Die Atlantic Orca Working Group – ein Zusammenschluß von Orca-ExpertInnen von vor allem spanischen und portugiesischen Forschungseinrichtungen – untersucht die Vorfälle seit dem vergangenen Jahr und hatte bereits 2020 einen Verhaltenskodex für Bootsführer herausgegeben:
Sowie ein Orca gesichtet wird und mit der Yacht zu interagieren beginnt…

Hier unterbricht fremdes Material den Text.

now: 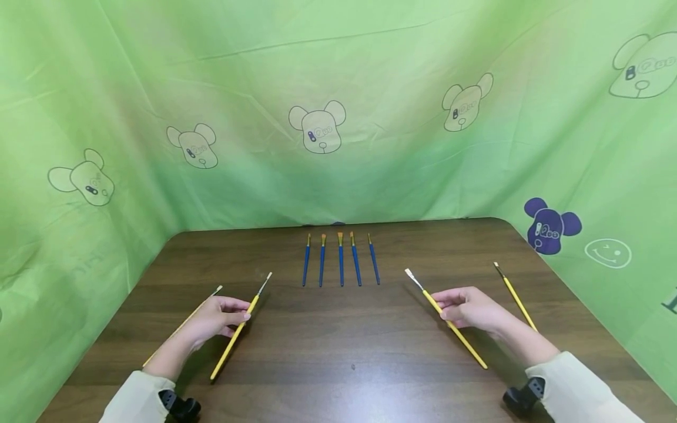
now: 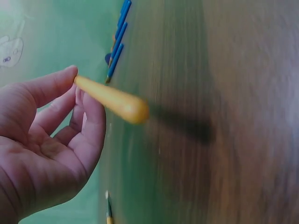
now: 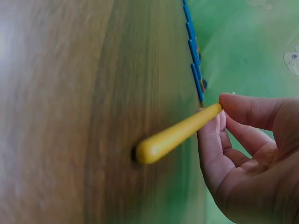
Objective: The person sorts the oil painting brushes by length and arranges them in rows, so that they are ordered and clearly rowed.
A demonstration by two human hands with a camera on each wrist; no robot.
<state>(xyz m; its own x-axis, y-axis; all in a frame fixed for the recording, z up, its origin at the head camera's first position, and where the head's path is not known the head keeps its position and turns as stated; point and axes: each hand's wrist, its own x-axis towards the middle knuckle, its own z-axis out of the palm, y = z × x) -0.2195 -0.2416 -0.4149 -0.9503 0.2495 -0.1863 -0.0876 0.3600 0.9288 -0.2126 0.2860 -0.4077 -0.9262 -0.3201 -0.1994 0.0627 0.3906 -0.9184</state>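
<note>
The yellow-handled left brush (image 1: 234, 339) slanted across the lower left of the frame, pale bristles toward the upper right, pinched between the thumb and fingers of your left hand (image 1: 214, 320). In the left wrist view its butt end stood off its shadow, raised from the tabletop. The matching right brush (image 1: 462, 339) sloped through the lower right, bristles toward the upper left, and your right hand (image 1: 471, 308) pinched it likewise; whether its butt end touched the wood could not be told.

Just beyond your left hand, partly hidden behind it, lay another yellow brush (image 1: 180, 326); a fourth yellow brush (image 1: 517, 299) lay right of your right hand, its lower end meeting your forearm in the view. Near the centre of the frame, between your hands but farther up, five blue brushes (image 1: 341, 264) were lined up side by side, bristles toward the top.

All were over or on the brown wooden table (image 1: 328, 335). Your pale sleeves (image 1: 587, 388) entered at the lower corners, and a green cloth (image 1: 254, 194) printed with bear heads filled the upper frame.
</note>
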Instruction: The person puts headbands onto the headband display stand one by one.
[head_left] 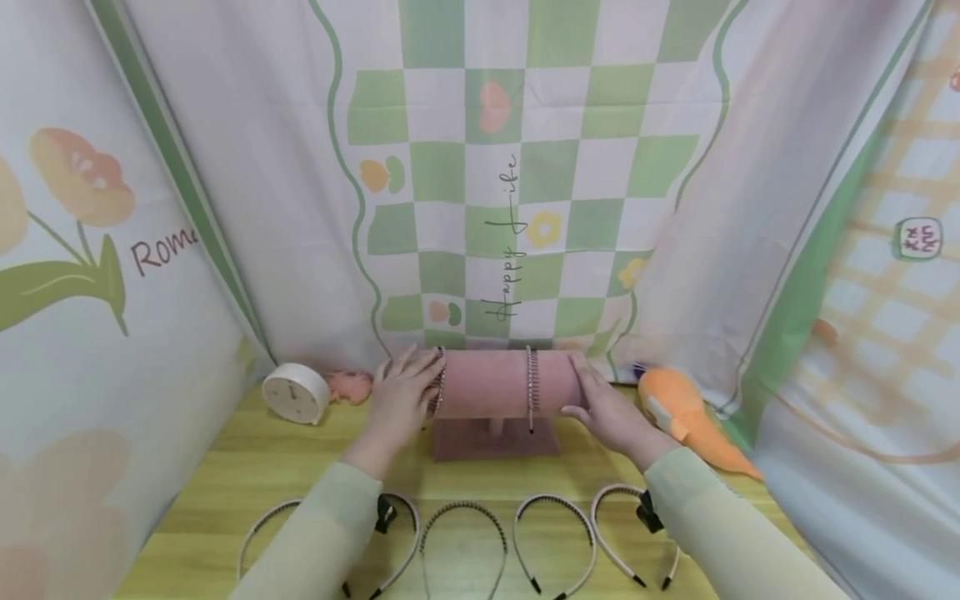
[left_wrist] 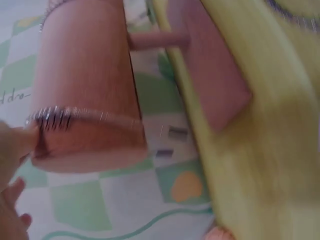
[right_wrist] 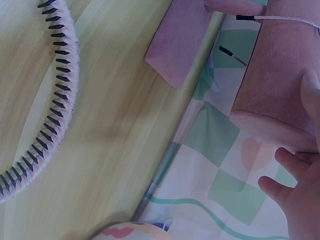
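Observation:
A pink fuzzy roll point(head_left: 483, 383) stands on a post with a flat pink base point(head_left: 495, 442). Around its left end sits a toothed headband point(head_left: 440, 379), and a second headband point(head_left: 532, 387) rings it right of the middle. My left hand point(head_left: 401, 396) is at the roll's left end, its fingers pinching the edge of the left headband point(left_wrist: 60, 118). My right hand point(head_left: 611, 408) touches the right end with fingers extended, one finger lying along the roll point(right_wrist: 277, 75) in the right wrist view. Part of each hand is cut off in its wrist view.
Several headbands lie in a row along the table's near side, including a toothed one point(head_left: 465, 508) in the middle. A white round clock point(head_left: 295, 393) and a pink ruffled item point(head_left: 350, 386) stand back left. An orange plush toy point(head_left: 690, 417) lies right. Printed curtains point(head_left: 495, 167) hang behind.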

- STOPPEN Sie das Boot und lassen Sie das Steuerrad los, wenn Seebedingungen und Lotsen es erlauben;
- Kontaktieren Sie die Behörden (telefonisch unter 112 oder über UKW-Kanal 16);
- Nehmen Sie die Hände vom Steuer und halten Sie sich von allen Teilen des Bootes fern, die herunterfallen oder sich stark drehen können.

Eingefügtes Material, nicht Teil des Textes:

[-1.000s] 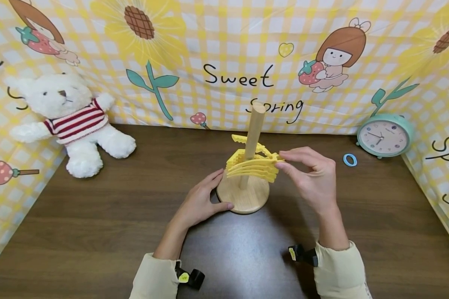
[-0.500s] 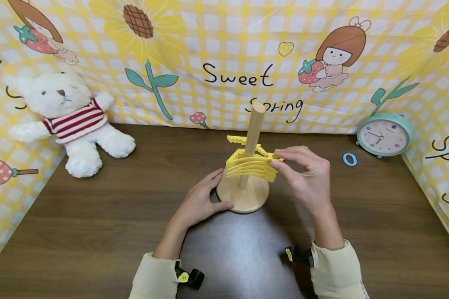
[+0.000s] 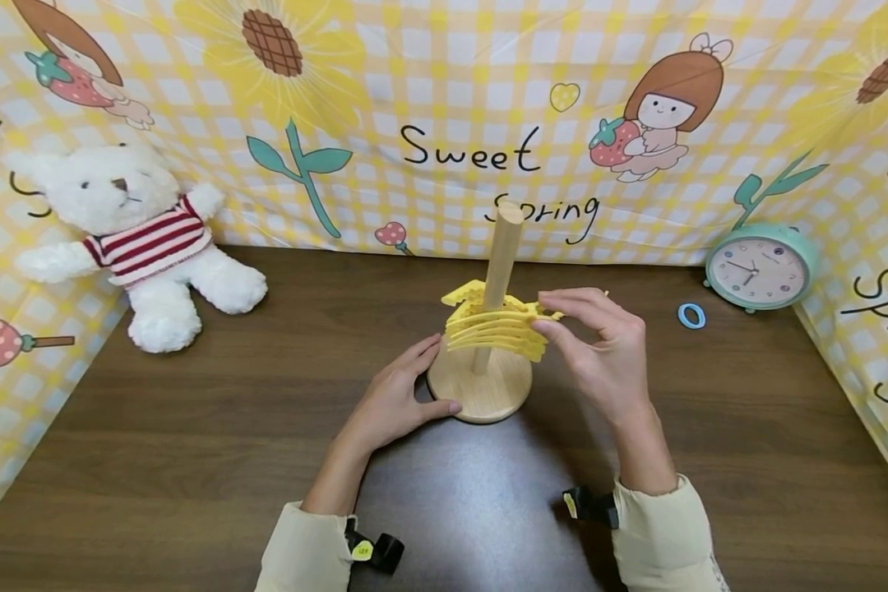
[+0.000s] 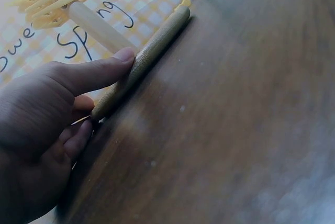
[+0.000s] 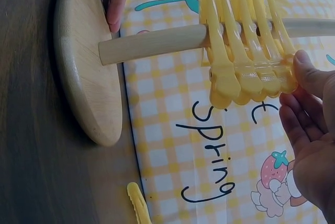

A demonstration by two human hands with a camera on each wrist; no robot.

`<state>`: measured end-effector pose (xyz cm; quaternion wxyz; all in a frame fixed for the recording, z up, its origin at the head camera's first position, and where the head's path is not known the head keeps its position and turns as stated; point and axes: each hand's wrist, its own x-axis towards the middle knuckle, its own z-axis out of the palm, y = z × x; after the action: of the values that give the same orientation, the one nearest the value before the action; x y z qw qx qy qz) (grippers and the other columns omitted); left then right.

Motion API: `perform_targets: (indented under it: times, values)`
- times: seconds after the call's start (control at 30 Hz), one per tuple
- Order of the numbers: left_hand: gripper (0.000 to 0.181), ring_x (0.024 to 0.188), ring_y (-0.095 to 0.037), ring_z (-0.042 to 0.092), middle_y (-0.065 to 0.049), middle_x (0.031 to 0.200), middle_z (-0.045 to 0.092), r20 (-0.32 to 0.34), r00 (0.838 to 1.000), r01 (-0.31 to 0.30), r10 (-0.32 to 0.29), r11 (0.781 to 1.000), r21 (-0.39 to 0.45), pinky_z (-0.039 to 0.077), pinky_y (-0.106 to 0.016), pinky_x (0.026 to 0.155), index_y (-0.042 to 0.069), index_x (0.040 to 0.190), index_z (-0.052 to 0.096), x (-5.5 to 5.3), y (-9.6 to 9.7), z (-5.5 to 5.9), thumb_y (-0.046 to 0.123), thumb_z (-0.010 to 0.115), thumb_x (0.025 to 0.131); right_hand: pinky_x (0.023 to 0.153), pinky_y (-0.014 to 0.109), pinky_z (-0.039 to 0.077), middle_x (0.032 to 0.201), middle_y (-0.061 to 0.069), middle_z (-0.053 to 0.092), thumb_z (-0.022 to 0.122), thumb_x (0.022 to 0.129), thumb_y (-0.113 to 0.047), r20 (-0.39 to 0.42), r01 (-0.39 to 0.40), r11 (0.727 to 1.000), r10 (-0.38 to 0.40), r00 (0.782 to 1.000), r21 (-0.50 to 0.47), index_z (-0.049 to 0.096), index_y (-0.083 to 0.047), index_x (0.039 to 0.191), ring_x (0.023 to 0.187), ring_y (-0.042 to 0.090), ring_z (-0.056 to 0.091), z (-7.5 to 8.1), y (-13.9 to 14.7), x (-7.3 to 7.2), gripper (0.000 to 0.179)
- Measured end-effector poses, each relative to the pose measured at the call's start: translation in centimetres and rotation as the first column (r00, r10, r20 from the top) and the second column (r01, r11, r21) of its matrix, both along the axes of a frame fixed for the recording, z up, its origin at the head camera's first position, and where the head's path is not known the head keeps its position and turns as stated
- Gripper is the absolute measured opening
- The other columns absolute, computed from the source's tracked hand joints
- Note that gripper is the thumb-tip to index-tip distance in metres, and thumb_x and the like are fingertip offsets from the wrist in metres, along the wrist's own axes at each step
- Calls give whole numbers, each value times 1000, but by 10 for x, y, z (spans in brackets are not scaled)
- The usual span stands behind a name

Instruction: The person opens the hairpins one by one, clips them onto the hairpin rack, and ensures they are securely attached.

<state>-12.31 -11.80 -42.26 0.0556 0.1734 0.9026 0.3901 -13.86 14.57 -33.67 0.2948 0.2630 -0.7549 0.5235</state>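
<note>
A round wooden base (image 3: 492, 399) with an upright wooden post (image 3: 503, 259) stands mid-table. Several yellow alligator-style hair clips (image 3: 492, 335) are stacked around the post, their tapered jaws lying across it. My right hand (image 3: 610, 353) pinches the topmost clip near its handle end with thumb and fingers. The right wrist view shows the clips' rounded handle ends (image 5: 230, 85) in a row beside that hand. My left hand (image 3: 392, 399) grips the base's left edge, its thumb on top. From the left wrist, the base (image 4: 157, 46) appears edge-on, with some fingers hidden.
Behind my right hand lies another yellow clip (image 5: 137, 203), mostly hidden in the head view. A blue ring (image 3: 691, 316) and a mint alarm clock (image 3: 760, 270) are at the back right. A white teddy bear (image 3: 141, 238) sits back left, against a checked cloth.
The topmost clip's far toothed jaw has swung down and in beside the post. My right hand has shifted slightly left with its handle. The left hand keeps its hold on the base.
</note>
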Motion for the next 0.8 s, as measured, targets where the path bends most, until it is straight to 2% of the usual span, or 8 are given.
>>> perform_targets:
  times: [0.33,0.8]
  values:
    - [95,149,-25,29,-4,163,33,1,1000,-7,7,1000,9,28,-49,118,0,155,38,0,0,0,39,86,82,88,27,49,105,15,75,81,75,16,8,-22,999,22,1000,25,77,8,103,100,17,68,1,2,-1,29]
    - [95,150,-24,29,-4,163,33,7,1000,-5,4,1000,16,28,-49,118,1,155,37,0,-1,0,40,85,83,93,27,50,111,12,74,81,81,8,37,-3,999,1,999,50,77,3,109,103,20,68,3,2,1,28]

- Schreien Sie die Tiere nicht an, berühren Sie sie nicht, werfen Sie nichts nach ihnen, lassen Sie sich nicht unnötig sehen;
- Wenn Sie ein Fotohandy oder ein anderes Gerät haben, zeichnen Sie die Tiere auf, insbesondere ihre Rückenflossen, für die spätere Photo-Identifikation. Alle Informationen sollten an folgende Adresse gesendet werden: gt.orcas.ibericas@gmail.com;
- Erst nach einiger Zeit, wenn Sie keinen Druck oder Stoß am Ruder spüren, überprüfen Sie, ob es sich dreht und funktioniert;
- Wenden Sie sich an die Behörden, wenn Sie einen Abschleppdienst benötigen, entweder telefonisch unter 112 oder per UKW auf Kanal 16;
- Notieren Sie die Interaktion, notieren Sie Datum/Uhrzeit und Ihre Position.
Die Orcas zeigten keine Aggression gegenüber den Menschen, sondern nur gegenüber den Booten, da sind sich Betroffene und Orca-ExpertInnen einig. Sie zielten klar auf Ruder und Kiel, um Boote zum Abdrehen aus einem bestimmten Gebiet zu bewegen. Die großen schwarz-weißen Delphinartigen haben zu keinem Zeitpunkt nach einem Menschen geschnappt oder versucht, ein Boot zu versenken. Beides wäre für die bis zu 8 Meter großen und über 5000 Kilogramm schweren Zahnwale kein Problem gewesen.
Ruth Esteban und andere Orca-ExpertInnen hatten beschrieben, wie sich die Wale von achtern “leise” an die Yachten anpirschen und bei Kursänderungen dann aktiv werden. Widerstand veranlaßt sie dann zu stärkerem Agieren. Der Segelreporter beschreibt die Pirsch und Eskalation der Interaktion detalliert. Die Biologen vergleichen das Wal-Verhalten mit dem von Hunden, die zunächst nur bellen und dann allmählich schnappen. Die Meeressäuger scheinen die Funktion des Ruders zu verstehen, meint der portugiesische Delphinexperte Alfredo Lopez.
Thunfisch-Kultur
Die Orcas der Straße von Gibraltar und des Golfs von Cádiz gehören zur südlichsten Population des Nordostatlantiks, die etwa 50 Individuen leben in 5 stabilen Familien. Genetische Untersuchungen und die Photo-ID-Kataloge zeigen, dass sie keine Kontakte zu anderen Schwertwal-Gruppen des Atlantiks haben, sondern isoliert leben. Darum ist diese Schwertwal-Gruppe eine unabhängige Management-Einheit. Aufgrund ihrer geringen Individuenzahl, der Isolierung, dem stark genutzten Lebensraum und ihrer Nahrung, dem Thunfisch, sind sie besonders stark bedroht.
Da Orcas extrem kalorienreiche Nahrung brauchen, über viele Generationen hinweg ihre Jagdmethoden auf die Zielarten perfektionieren und diese zu ihrer familieneigenen Kultur gehören, ist ein Umschwenken auf andere Beute nicht so schnell möglich. Aufgrund ihres hohen Kalorienbedarfs und der komplexen Jagdmethoden müssen sie also wählerisch beim Fressen sein.